§ DATA:
=== Begin Enclosure ===

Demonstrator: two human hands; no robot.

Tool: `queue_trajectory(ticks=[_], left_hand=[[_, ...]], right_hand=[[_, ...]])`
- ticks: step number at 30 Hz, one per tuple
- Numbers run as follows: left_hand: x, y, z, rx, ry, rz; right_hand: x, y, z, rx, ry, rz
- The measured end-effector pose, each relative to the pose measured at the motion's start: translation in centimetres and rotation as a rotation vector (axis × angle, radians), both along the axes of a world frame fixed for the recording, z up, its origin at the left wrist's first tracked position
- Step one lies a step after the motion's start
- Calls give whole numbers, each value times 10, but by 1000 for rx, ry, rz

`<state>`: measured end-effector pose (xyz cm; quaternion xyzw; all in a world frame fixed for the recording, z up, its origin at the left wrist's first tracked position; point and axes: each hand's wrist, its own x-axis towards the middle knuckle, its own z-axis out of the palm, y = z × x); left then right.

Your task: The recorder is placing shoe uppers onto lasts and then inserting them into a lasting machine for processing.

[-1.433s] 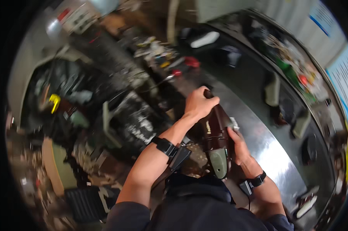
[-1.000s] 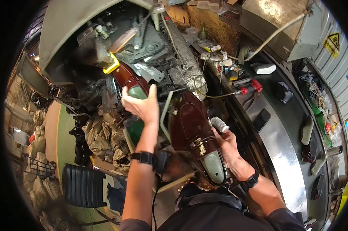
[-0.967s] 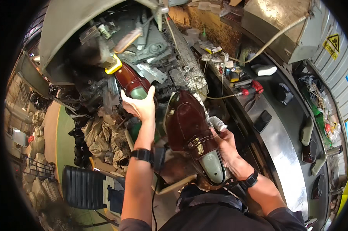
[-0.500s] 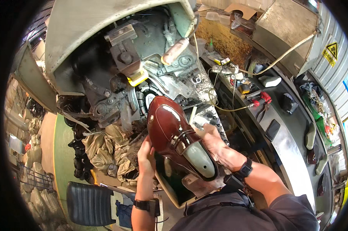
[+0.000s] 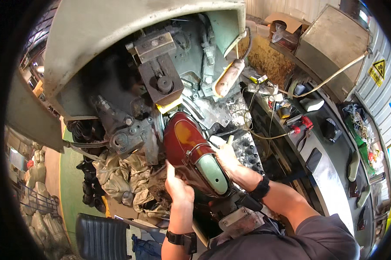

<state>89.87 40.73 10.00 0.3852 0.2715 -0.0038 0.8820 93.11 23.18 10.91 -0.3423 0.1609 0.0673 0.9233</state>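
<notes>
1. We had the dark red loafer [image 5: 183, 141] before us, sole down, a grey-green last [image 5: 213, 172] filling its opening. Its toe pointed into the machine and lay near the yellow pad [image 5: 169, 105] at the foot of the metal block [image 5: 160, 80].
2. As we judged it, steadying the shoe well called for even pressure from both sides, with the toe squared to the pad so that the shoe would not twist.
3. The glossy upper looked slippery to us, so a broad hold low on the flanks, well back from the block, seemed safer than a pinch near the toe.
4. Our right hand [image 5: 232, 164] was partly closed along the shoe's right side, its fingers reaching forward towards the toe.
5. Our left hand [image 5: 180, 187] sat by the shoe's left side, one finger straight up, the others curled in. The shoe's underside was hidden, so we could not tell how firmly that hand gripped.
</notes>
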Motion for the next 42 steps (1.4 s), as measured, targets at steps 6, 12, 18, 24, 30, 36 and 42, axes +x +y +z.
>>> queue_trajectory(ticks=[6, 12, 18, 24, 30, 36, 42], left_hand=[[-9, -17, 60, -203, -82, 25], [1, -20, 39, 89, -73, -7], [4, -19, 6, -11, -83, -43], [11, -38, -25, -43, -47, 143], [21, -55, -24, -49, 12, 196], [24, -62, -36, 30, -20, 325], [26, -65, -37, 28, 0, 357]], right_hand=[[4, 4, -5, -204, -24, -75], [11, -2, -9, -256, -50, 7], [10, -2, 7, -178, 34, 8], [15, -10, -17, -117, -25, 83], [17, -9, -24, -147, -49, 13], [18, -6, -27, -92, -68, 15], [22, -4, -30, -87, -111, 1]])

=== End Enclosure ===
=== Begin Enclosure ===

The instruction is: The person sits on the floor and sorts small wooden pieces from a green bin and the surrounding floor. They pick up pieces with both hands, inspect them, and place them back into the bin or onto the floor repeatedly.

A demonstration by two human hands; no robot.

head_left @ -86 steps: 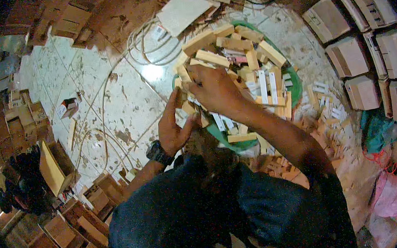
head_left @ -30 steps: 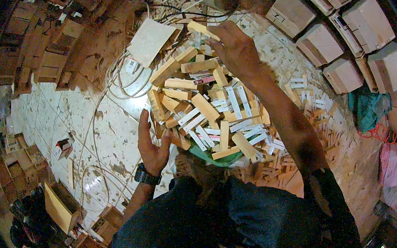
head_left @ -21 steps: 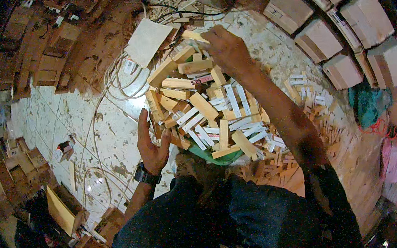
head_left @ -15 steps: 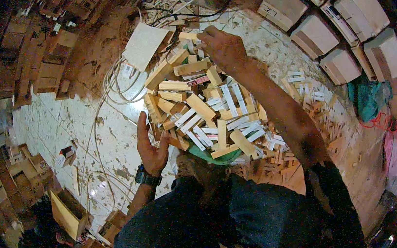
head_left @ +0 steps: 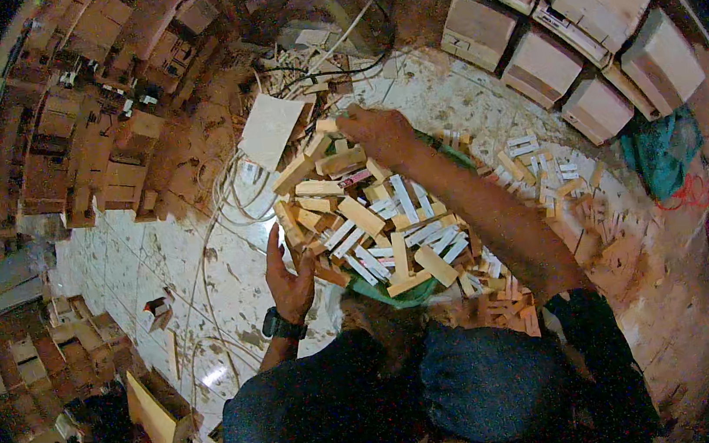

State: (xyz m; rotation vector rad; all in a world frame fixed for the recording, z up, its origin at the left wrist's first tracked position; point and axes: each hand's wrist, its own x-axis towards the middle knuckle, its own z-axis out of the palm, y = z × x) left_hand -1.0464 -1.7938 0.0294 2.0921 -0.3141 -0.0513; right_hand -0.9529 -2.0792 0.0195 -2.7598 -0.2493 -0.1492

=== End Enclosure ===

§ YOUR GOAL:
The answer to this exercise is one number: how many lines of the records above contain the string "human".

§ YOUR RESPONSE:
2